[Data block]
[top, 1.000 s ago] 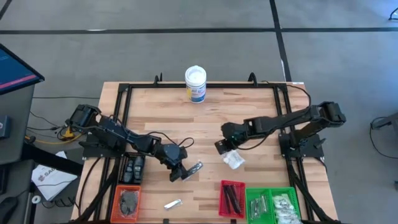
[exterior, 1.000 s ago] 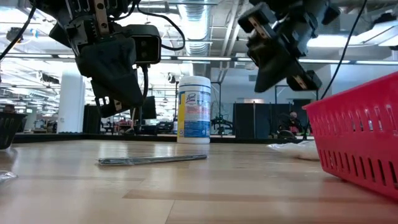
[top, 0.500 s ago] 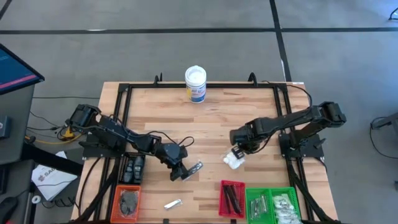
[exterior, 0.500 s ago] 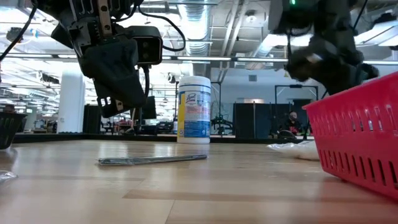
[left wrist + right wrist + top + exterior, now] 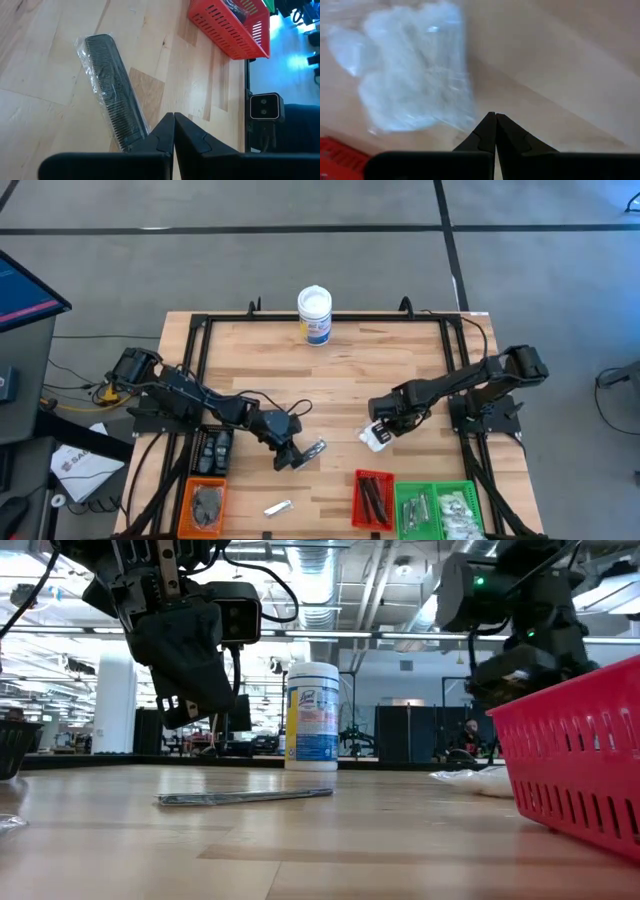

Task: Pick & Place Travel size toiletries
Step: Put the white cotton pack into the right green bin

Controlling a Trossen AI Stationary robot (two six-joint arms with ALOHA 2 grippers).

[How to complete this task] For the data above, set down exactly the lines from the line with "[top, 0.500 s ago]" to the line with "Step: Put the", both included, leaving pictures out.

[Your solution]
[top, 0.500 s ago] 
[exterior, 0.500 s ago] 
[left wrist + right wrist + top + exterior, now] 

Task: Pick & Place Travel size toiletries
Step: Put the white cotton pack into the right green bin

What was produced is the complete output.